At the University of Pennsylvania, engineers have quietly solved a problem that has frustrated radiologists for decades: medical image analysis that actually fits into a clinical schedule. Meet FireANTs, an open-source algorithm that combines artificial intelligence with mathematical geometry to compare complex medical images in minutes instead of weeks—speeding up the work 100 to 1,000 times over compared to previous methods.
The challenge sounds simple but has long been intractable. When a radiologist needs to compare two brain scans or CT images from the same patient, they're not just asking whether something looks different—they need to know exactly which tissue regions have changed, by how much, and whether those shifts signal something serious. This is dense correspondence matching, the computational equivalent of finding and measuring the precise differences between two nearly identical paintings. Subtle changes matter enormously. Unusually rapid brain shrinkage, for instance, can be an early sign of cognitive decline, but only if clinicians can spot and quantify it.
For more than a decade, Gee's lab at Penn had developed ANTs—Advanced Normalization Tools—an open-source software that became the gold standard for this work. Yet as medical imaging datasets exploded in size, ANTs, which predates the modern AI era, simply couldn't keep pace. When doctoral student Rohit Jena, mentored by assistant professor Pratik Chaudhari and radiologic science professor James C. Gee, began experimenting with the software, he spotted the bottleneck. "ANTs worked much better than existing methods," Jena recalls, "but ANTs simply wasn't built for the kind of massive datasets that have become standard in medical and biological imaging research today."
Rather than merely moving the old software onto faster computer hardware—a solution people kept requesting online—Jena fundamentally rethought the approach. FireANTs borrows optimization techniques from modern AI but solves the matching problem mathematically, determining how one image actually corresponds to another without relying primarily on pattern-matching guesses learned from training data. It's a hybrid: AI's speed married to geometry's precision.

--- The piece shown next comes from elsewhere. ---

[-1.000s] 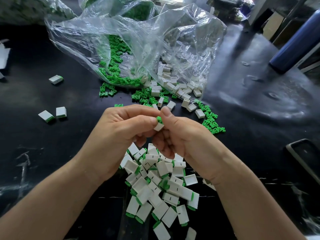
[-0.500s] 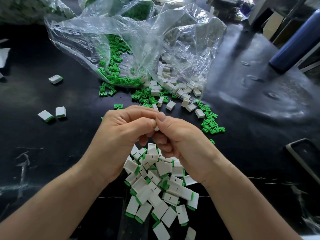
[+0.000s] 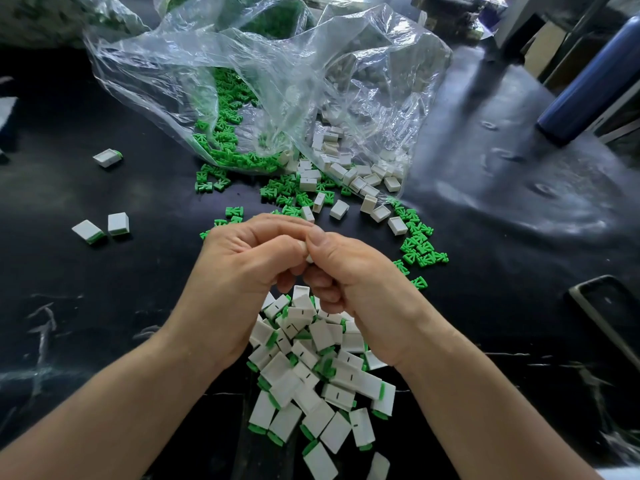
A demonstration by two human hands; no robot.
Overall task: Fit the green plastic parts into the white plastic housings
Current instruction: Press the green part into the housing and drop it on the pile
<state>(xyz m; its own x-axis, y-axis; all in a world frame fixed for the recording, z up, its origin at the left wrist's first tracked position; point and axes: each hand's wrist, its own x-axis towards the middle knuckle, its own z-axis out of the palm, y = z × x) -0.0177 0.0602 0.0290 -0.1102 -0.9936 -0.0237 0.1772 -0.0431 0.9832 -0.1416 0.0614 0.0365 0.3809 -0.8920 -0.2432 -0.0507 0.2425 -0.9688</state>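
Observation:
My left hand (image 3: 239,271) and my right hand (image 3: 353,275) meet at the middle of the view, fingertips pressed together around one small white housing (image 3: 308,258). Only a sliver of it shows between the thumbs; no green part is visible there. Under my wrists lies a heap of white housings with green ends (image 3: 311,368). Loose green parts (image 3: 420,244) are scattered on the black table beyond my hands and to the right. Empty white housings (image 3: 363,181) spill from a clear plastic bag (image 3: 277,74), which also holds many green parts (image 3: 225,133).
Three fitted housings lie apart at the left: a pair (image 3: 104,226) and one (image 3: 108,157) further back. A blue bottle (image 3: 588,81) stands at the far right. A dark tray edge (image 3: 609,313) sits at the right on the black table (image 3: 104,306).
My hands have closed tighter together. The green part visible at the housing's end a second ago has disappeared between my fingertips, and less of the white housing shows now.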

The results speak loudly. Testing across more than 15,000 image pairs spanning multiple organ systems, different imaging modalities, and even various animal species, FireANTs not only matched ANTs' accuracy—it ran hundreds to thousands of times faster depending on the problem, with zero loss in precision. In some cases, analysis that previously consumed an entire week now completes in minutes.

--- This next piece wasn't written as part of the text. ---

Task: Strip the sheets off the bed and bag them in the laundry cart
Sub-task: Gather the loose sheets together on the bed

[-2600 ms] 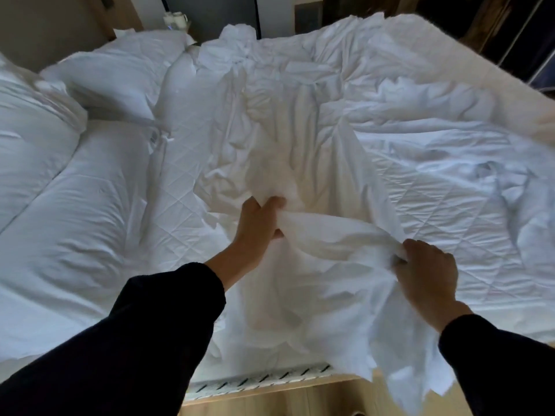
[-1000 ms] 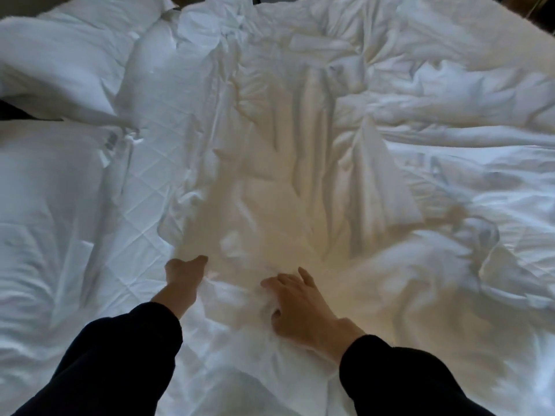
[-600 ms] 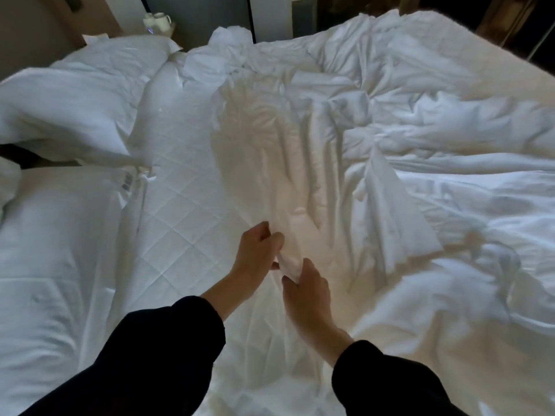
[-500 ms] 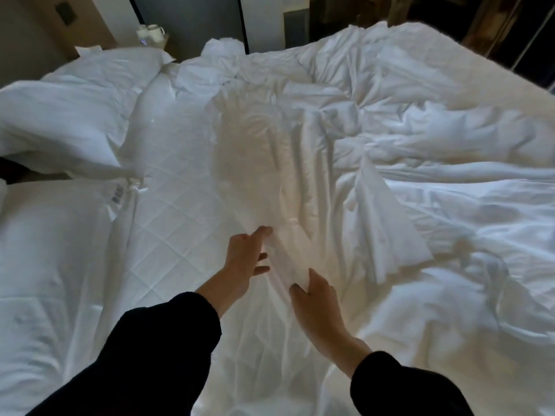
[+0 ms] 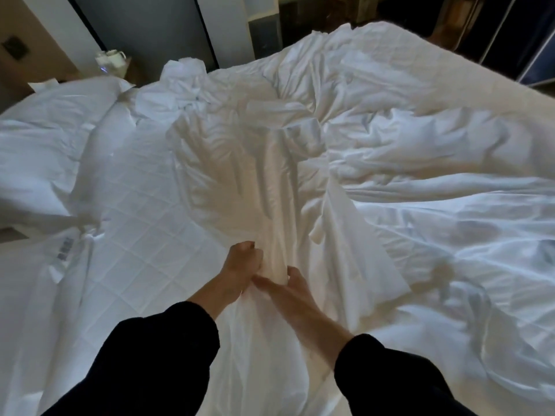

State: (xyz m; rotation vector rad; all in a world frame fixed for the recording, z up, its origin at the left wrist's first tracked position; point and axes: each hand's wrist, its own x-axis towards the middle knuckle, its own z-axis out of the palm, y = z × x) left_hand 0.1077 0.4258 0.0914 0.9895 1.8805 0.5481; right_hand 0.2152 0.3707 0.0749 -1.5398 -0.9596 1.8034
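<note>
- Although mostly covered in crumpled linen, the bed (image 5: 144, 235) shows a bare quilted pad on its left half.
- Sheet (image 5: 390, 205): white and rumpled, it lies over the middle and right of the bed. One long fold runs from mid-bed down to the hands.
- Pillows (image 5: 54, 139): white, heaped at the left edge beside the quilted patch.
- Left hand (image 5: 240, 265): fingers curled tight around the fold's upper part.
- Right hand (image 5: 288, 292): just below the left, thumb and fingers clamped on the same fold.
- Kettle (image 5: 110, 57): white, beyond the pillows, near the wall.
</note>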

This speed transforms the technology from a research curiosity into something genuinely useful in patient care. As Gee explains, "In radiology, a large fraction of reads involve follow-up imaging, to see what changes have occurred between scans. Image registration can help automatically pinpoint any differences, but if the processing takes too long, it simply doesn't fit into the clinical workflow. The speed makes a huge difference in making this practical for patient care."
The algorithm is open-source, meaning radiologists, researchers, and developers worldwide can access it freely. That combination—radical speed, maintained accuracy, and community-driven availability—positions FireANTs to ripple outward across medical imaging far beyond radiology. In hospitals and research labs already drowning in imaging data, faster analysis could mean subtler diagnoses, caught earlier, for more patients.